London ist Boomtown. Boatengs Anzüge bezeugen den enthusiastischen Willen, mitzumischen. Es ist eine atemberaubende Mischung aus Tradition und Sex, wie zusätzliches Kraftfutter, angereichert mit den grellen Farben des Aufsteigers. Die breiten Schultern der Anzüge in den 80er Jahren betonten vor allem die Skrupellosigkeit des Karrieristen. Boatengs Anzüge künden von seiner Verwegenheit. Obwohl sie so modern sind, daß es fast weh tut, kamen mir seine Modells vor wie Hollywood- Piraten zur Zeit Elisabeth I. Kopf und Kragen riskierend für Ruhm, Geld und Abenteuer.

Boateng, 30, ist der beste Beweis für diese Verwegenheit. Er ist kein Modedesigner, sondern ein Schneider. Der Sohn ghanaischer Eltern hat sein Handwerk bei einem Maßschneider in der Savile Row gelernt. Mit 20 stellte er seine erste Kollektion zusammen. Ein Unding! Darf man doch in der traditionsreichen Savile Row oft erst nach sieben Jahren den ersten Anzug zuschneiden. Inzwischen hat er dort einen eigenen Laden. Die Kollektion, die er in Paris vorführte, ist Fertigware von der Stange. Aber in London kann man sich seinen Anzug bei ihm maßschneidern lassen. Das kostet zwischen 1.500 und 2.000 Pfund. Bis der Anzug fertig ist, dauert es sechs bis acht Wochen.

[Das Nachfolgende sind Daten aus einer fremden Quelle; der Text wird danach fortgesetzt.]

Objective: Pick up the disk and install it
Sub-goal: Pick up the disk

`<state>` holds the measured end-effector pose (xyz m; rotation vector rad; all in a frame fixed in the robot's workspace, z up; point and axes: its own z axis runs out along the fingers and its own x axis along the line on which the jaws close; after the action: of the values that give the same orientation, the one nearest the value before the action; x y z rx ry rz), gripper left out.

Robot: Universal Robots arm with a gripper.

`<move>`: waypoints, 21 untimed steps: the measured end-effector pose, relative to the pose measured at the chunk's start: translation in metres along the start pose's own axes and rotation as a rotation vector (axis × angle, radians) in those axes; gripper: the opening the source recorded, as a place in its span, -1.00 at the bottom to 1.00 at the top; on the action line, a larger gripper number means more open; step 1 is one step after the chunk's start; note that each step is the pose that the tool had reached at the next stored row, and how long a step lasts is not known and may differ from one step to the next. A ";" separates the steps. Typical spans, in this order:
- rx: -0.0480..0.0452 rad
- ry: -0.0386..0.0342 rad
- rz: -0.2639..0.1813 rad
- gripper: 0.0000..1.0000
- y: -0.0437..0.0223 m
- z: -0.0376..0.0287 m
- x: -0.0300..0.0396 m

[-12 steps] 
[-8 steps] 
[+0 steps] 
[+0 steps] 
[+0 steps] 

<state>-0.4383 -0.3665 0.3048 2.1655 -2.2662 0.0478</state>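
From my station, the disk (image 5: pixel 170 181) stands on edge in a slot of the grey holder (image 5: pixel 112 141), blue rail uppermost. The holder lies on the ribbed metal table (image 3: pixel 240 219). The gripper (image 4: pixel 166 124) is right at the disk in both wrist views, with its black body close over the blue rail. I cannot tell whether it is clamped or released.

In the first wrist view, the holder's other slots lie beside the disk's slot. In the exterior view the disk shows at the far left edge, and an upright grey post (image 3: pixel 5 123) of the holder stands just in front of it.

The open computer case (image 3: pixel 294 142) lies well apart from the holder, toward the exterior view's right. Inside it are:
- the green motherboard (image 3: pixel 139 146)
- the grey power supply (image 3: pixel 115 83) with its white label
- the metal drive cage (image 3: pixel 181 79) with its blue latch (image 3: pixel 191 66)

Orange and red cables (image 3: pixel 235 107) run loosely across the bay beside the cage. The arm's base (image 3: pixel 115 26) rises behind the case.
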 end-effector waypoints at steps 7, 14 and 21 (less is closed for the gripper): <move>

In London und Italien boomt das Geschäft der Maßschneider. In der International Herald Tribune erklärte der italienische Maßschneider Brioni, bekannt geworden durch den Anzug, den er für Pierce Brosnans erste James- Bond-Rolle geschneidert hat, daß sein Umsatz in diesem Jahr bereits um 35 Prozent gestiegen sei. In London profitieren vor allem junge Schneider wie Boateng, Richard James, Marc Griffith und Timothy Everest von der enorm gestiegenen Nachfrage. Neben Maßschneiderei und Anzügen von der Stange bieten diese Schneider auch einen Made-to-measure-Service. Das bedeutet, daß man den Kunden zwar vermißt, der Anzug dann aber von einer Fabrik maschinell hergestellt wird.

„Mein größtes Problem sind Kunden, die sagen: ,Sie sind so dünn, deshalb können Sie diese Anzüge tragen‘“, erzählt Boateng, „sie verstehen nicht, daß maßgeschneiderte Anzüge jeden Mann besser aussehen lassen.“ Je globalisierter die Wirtschaft, desto individueller ihr Profiteur.